Aizenberg Igor, Paliy Dmitriy V, Zurada Jacek M, Astola Jaakko T
Texas A&M University-Texarkana, Texarkana, TX 75505 USA.
IEEE Trans Neural Netw. 2008 May;19(5):883-98. doi: 10.1109/TNN.2007.914158.
A multilayer neural network based on multivalued neurons (MLMVN) is a neural network with a traditional feedforward architecture. At the same time, this network has a number of specific different features. Its backpropagation learning algorithm is derivative-free. The functionality of MLMVN is superior to that of the traditional feedforward neural networks and of a variety kernel-based networks. Its higher flexibility and faster adaptation to the target mapping enables to model complex problems using simpler networks. In this paper, the MLMVN is used to identify both type and parameters of the point spread function, whose precise identification is of crucial importance for the image deblurring.
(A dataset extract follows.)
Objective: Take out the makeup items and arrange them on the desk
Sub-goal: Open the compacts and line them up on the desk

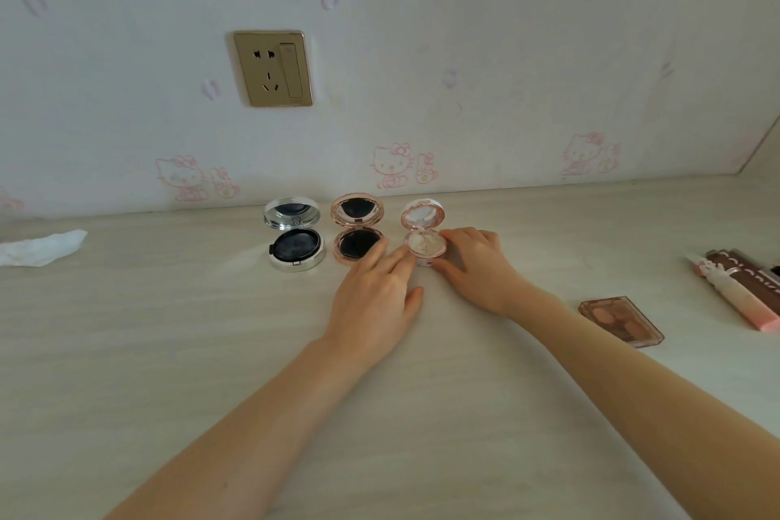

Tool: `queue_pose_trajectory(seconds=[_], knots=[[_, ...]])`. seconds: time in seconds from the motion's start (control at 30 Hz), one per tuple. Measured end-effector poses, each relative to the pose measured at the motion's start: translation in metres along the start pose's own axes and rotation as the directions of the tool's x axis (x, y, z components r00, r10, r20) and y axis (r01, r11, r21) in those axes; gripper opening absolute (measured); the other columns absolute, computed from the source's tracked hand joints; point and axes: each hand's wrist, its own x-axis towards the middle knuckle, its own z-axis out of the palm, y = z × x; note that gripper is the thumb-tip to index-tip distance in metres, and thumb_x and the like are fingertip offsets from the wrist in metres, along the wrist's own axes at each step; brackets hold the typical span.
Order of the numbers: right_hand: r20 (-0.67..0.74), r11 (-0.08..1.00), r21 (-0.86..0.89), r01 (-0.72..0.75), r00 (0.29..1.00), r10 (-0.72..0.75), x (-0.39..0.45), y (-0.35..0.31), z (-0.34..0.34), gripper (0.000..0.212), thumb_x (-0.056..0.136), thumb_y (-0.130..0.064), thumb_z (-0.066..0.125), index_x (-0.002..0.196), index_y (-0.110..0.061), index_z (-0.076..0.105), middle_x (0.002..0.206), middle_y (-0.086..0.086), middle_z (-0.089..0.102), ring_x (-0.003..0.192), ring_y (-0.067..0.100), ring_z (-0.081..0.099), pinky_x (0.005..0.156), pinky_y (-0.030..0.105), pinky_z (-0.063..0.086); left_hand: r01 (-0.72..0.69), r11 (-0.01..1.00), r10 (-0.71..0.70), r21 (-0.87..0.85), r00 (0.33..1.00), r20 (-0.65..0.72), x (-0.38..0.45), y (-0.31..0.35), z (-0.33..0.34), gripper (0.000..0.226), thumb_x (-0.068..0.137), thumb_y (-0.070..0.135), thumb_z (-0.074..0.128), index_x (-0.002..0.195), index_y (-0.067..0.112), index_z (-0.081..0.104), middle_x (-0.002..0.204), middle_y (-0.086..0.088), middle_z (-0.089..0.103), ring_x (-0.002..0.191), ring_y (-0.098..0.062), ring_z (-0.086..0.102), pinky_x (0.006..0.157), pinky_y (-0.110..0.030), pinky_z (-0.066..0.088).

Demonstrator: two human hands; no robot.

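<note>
Both hands meet at the small pink compact (423, 233): left hand (375, 296) spread flat, fingertips touching; right hand (472, 262) seemingly gripping its half-hidden base.

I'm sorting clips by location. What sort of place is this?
Probably a bedroom or dorm vanity desk: cartoon-cat wallpaper with a wall socket above a pale wood-grain desk, where three open compacts stand in a row.
</note>
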Motion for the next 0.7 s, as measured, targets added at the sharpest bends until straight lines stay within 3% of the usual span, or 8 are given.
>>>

The simulation results show the high efficiency of the proposed approach. It is confirmed that the MLMVN is a powerful tool for solving classification problems, especially multiclass ones.
基于多值神经元的多层神经网络(MLMVN)是一种具有传统前馈架构的神经网络。同时,该网络具有许多特定的不同特征。其反向传播学习算法是无导数的。MLMVN的功能优于传统的前馈神经网络和各种基于核的网络。它具有更高的灵活性和更快的目标映射适应性,能够使用更简单的网络对复杂问题进行建模。在本文中,MLMVN用于识别点扩散函数的类型和参数,其精确识别对于图像去模糊至关重要。仿真结果表明了所提方法的高效性。证实了MLMVN是解决分类问题,特别是多类分类问题的强大工具。